By Chen Aizhu
BEIJING (Reuters) – Chinese state-run oil and chemicals group Sinochem is in advanced talks to transfer its 33.6 percent stake in a debt-laden refinery to state giant PetroChina <0857.HK>, part of Sinochem’s plan to shed non-core assets ahead of a $2 billion (£1.57 billion) listing of its energy arm, people briefed on the matter said.
The move is in line with a transformational strategy pushed by Sinochem chairman Ning Gaoning to zero in on core assets as it finalises a merger with ChemChina that will create the world’s biggest industrial chemicals firm, worth around $120 billion.
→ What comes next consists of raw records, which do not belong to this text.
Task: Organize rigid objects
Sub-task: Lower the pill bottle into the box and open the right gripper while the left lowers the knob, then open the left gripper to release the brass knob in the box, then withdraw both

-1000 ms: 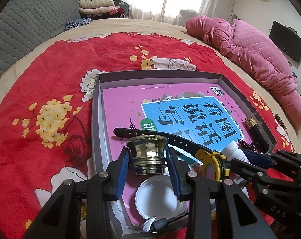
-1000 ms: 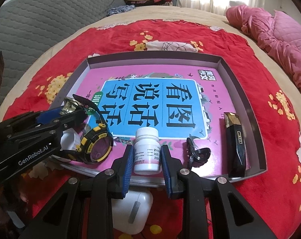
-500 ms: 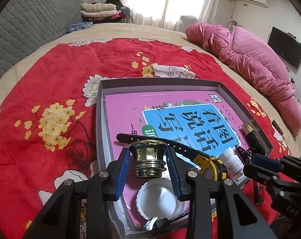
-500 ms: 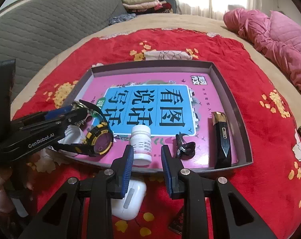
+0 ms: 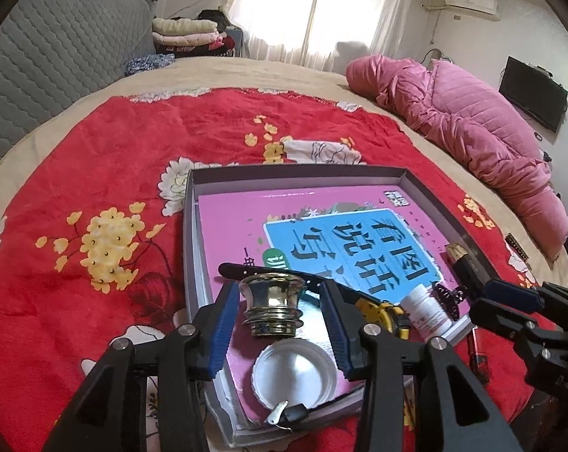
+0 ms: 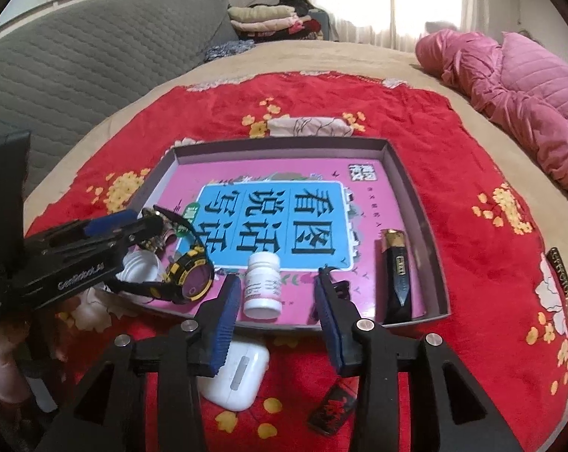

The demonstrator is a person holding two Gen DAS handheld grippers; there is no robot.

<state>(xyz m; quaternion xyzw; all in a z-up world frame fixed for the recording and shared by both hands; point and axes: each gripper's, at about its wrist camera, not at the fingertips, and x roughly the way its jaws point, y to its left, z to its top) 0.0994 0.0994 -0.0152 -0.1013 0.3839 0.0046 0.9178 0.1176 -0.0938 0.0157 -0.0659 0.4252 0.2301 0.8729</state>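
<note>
A grey tray lies on a red floral blanket, with a pink book flat inside covering most of its floor.

Left end of the tray: the left gripper has just been opening, and its blue pads now stand clear on either side of a brass knob, which rests on the book near the tray's left wall. A white lid lies open side up just in front of the knob, and a small metal piece at the tray's near edge is too small to identify. A watch with a yellow and black bezel lies beside the knob, its strap running behind it.

Centre: a white bottle stands upright on the book near the front wall. The right gripper has just been opening; its jaws are moderately apart and touch nothing, with the bottle between and slightly beyond the tips. A black clip sits right of the bottle, partly hidden by the right finger.

Right end: a black and gold lighter lies along the tray's right wall.

Outside the tray, on the blanket in front: a white earbud case under the right gripper's left finger, and a black tag with red print. A pink quilt lies at far right.
</note>
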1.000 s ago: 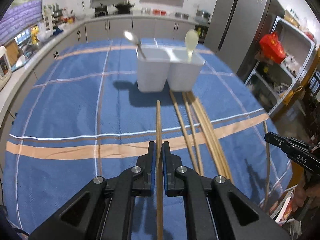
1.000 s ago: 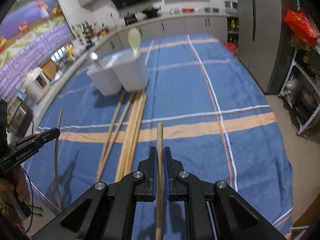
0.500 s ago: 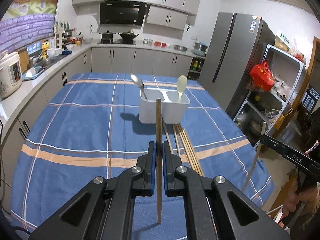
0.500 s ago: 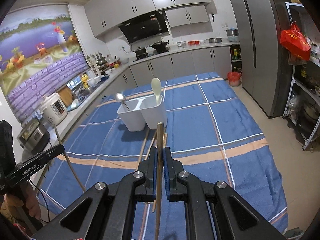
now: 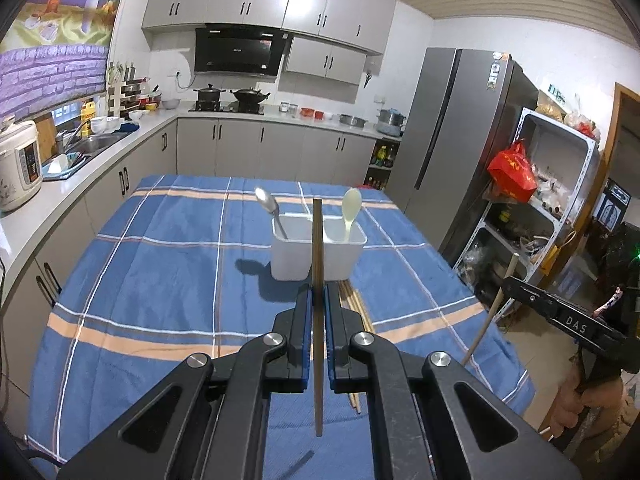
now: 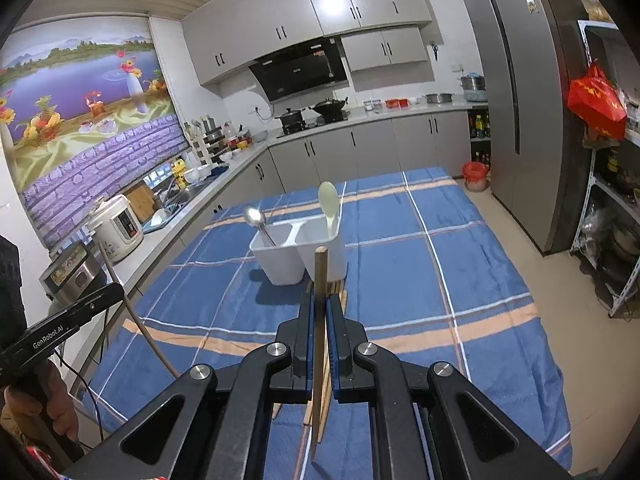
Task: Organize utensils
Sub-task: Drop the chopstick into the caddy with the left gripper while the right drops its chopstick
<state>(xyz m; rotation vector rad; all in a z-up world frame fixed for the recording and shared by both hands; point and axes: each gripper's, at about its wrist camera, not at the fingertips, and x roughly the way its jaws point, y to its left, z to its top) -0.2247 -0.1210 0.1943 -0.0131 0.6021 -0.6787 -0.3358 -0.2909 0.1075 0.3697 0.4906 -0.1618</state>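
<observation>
Overhead: kitchen, blue plaid tablecloth (image 5: pixel 160 264) on table; each tool (image 5: pixel 318 300) (image 6: pixel 319 304) clamps one chopstick (image 5: pixel 318 320) (image 6: pixel 319 320).

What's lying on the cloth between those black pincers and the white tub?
A bundle of loose wooden chopsticks lies on the blue tablecloth, reaching to the white holder; both wrist views show it.

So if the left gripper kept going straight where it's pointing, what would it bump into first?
Probably the white utensil holder. The left gripper, shut on a chopstick, aims slightly downward at it across the blue tablecloth. Depth is hard to judge, so it might meet the loose chopsticks on the cloth first.
</observation>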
It isn’t yet clear yet how much the stake in the 200,000 barrels-per-day (bpd) West Pacific Petrochemical Corp (WEPEC)refinery will be valued at, the people said.
Two sources, who have knowledge of WEPEC’s finances, estimated the refinery’s debt exceeded assets by nearly 50 percent at end-2017, due to deep losses in 2008 and 2014, even after improving refining margins over the past few years.
Though advanced, the talks on a deal may still take months or longer to finalise, they said, declined to be named as the discussions were not public.
Both Sinochem and PetroChina declined to comment.